In the copy, keep every line below as it is and leave out the pictures.
···
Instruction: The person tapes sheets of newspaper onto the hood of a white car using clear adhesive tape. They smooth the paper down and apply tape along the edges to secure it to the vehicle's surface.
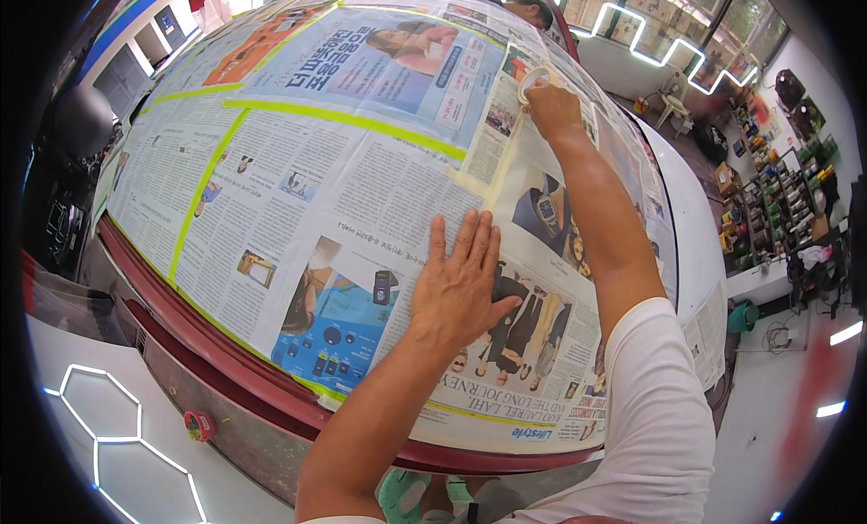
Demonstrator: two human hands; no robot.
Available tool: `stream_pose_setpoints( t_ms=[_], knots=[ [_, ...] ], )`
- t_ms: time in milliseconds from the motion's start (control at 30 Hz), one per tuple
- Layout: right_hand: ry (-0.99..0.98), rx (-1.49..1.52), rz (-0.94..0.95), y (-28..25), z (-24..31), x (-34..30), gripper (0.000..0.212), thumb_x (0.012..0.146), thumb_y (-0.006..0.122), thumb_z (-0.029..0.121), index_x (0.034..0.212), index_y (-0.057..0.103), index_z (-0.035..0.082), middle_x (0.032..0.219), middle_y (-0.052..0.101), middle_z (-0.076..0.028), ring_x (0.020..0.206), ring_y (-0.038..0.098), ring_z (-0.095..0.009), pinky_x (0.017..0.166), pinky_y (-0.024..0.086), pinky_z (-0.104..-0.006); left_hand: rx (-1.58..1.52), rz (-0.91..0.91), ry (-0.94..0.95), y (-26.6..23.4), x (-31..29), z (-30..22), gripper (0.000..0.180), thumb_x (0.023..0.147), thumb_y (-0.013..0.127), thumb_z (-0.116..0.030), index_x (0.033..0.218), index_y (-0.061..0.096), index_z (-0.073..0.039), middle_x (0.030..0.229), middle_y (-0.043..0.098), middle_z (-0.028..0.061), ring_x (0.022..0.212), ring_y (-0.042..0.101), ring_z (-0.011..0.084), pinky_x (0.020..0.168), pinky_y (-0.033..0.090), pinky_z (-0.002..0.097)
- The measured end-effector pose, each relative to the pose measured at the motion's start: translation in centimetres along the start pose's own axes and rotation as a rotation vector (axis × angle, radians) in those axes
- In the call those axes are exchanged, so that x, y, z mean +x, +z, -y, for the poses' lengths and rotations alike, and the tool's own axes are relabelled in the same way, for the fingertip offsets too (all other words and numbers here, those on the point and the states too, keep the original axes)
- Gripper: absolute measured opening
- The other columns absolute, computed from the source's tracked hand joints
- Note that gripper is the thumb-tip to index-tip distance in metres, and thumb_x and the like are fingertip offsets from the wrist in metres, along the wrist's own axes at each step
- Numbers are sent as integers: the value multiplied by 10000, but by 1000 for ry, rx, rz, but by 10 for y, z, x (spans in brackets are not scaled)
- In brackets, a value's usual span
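Note:
Sheets of newspaper (379, 176) cover a dark red car's roof, joined by bright yellow-green tape strips (352, 119). My left hand (459, 285) lies flat on the paper with its fingers stretched out, close to a seam between sheets. Farther away, my right hand (553, 111) grips a roll of masking tape (535, 78) at the far right part of the roof. A pale yellow strip of masking tape (506, 158) runs along the seam between the two hands. The fingertips of my right hand are partly hidden behind the roll.
Another person's head (533, 14) shows beyond the far edge of the roof. Shelves of bottles and cans (781, 199) stand at the right, near a white stool (673, 111) and a green container (743, 317). A small red round object (199, 425) is at the lower left.

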State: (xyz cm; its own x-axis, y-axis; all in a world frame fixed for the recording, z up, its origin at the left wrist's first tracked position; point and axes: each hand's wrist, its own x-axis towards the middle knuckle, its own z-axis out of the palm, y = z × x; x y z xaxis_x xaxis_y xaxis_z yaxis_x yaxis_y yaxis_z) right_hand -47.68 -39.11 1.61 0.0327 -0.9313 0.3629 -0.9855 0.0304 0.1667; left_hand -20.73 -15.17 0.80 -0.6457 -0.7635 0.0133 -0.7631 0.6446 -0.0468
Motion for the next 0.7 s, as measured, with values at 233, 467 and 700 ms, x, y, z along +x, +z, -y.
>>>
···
▶ Exercise output
Instruction: The person tapes sheets of newspaper onto the hood of a white car using clear adhesive tape. They smooth the paper down and apply tape along the edges to secure it to the vehicle's surface.
Demonstrator: two human hands; no robot.
Available tool: `stream_pose_setpoints( t_ms=[_], knots=[ [_, ...] ], )`
- t_ms: time in milliseconds from the motion's start (control at 30 Hz), one per tuple
- Layout: right_hand: ry (-0.99..0.98), rx (-1.49..1.52), rz (-0.94..0.95), y (-28..25), z (-24..31), x (-34..30), gripper (0.000..0.212), thumb_x (0.012..0.146), thumb_y (-0.006..0.122), thumb_z (-0.029..0.121), index_x (0.034..0.212), index_y (-0.057..0.103), index_z (-0.035..0.082), middle_x (0.032..0.219), middle_y (-0.052..0.101), middle_z (-0.076..0.028), ring_x (0.020..0.206), ring_y (-0.038..0.098), ring_z (-0.095..0.009), pinky_x (0.017..0.166), pinky_y (-0.024..0.086), pinky_z (-0.104..-0.006); left_hand: rx (-1.58..1.52), rz (-0.91..0.91), ry (-0.94..0.95), y (-26.6..23.4), x (-31..29), z (-30..22), gripper (0.000..0.180), thumb_x (0.023..0.147), thumb_y (-0.013..0.127), thumb_z (-0.116..0.030), index_x (0.033..0.218), index_y (-0.061..0.096), index_z (-0.073..0.039), middle_x (0.030..0.229), middle_y (-0.043..0.098), middle_z (-0.028..0.061), ring_x (0.022..0.212), ring_y (-0.042..0.101), ring_z (-0.011..0.084), pinky_x (0.020..0.168), pinky_y (-0.033..0.090), pinky_z (-0.002..0.097)
- The measured end-effector pose, each relative to the pose measured at the motion's start: translation in centimetres along the start pose's own axes and rotation as a rotation vector (axis × angle, radians) in those axes
- In the call those axes are exchanged, so that x, y, z mean +x, +z, -y, for the poses' lengths and rotations alike, and the tool's own axes are relabelled in the same way, for the fingertip offsets too (all other words and numbers here, those on the point and the states too, keep the original axes)
- Gripper: absolute measured opening
- The other columns absolute, computed from the source's tracked hand joints
- Note that gripper is the thumb-tip to index-tip distance in metres, and thumb_x and the like are fingertip offsets from the wrist in metres, along the wrist's own axes at each step
- Numbers are sent as integers: the value multiplied by 10000, but by 1000 for ry, rx, rz, but by 10 for y, z, x (spans in brackets are not scaled)
- In brackets, a value's usual span
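Note:
Sheets of newspaper (379, 176) cover a dark red car's roof, joined by bright yellow-green tape strips (352, 119). My left hand (459, 285) lies flat on the paper with its fingers stretched out, close to a seam between sheets. Farther away, my right hand (553, 111) grips a roll of masking tape (535, 78) at the far right part of the roof. A pale yellow strip of masking tape (506, 158) runs along the seam between the two hands. The fingertips of my right hand are partly hidden behind the roll.
Another person's head (533, 14) shows beyond the far edge of the roof. Shelves of bottles and cans (781, 199) stand at the right, near a white stool (673, 111) and a green container (743, 317). A small red round object (199, 425) is at the lower left.
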
State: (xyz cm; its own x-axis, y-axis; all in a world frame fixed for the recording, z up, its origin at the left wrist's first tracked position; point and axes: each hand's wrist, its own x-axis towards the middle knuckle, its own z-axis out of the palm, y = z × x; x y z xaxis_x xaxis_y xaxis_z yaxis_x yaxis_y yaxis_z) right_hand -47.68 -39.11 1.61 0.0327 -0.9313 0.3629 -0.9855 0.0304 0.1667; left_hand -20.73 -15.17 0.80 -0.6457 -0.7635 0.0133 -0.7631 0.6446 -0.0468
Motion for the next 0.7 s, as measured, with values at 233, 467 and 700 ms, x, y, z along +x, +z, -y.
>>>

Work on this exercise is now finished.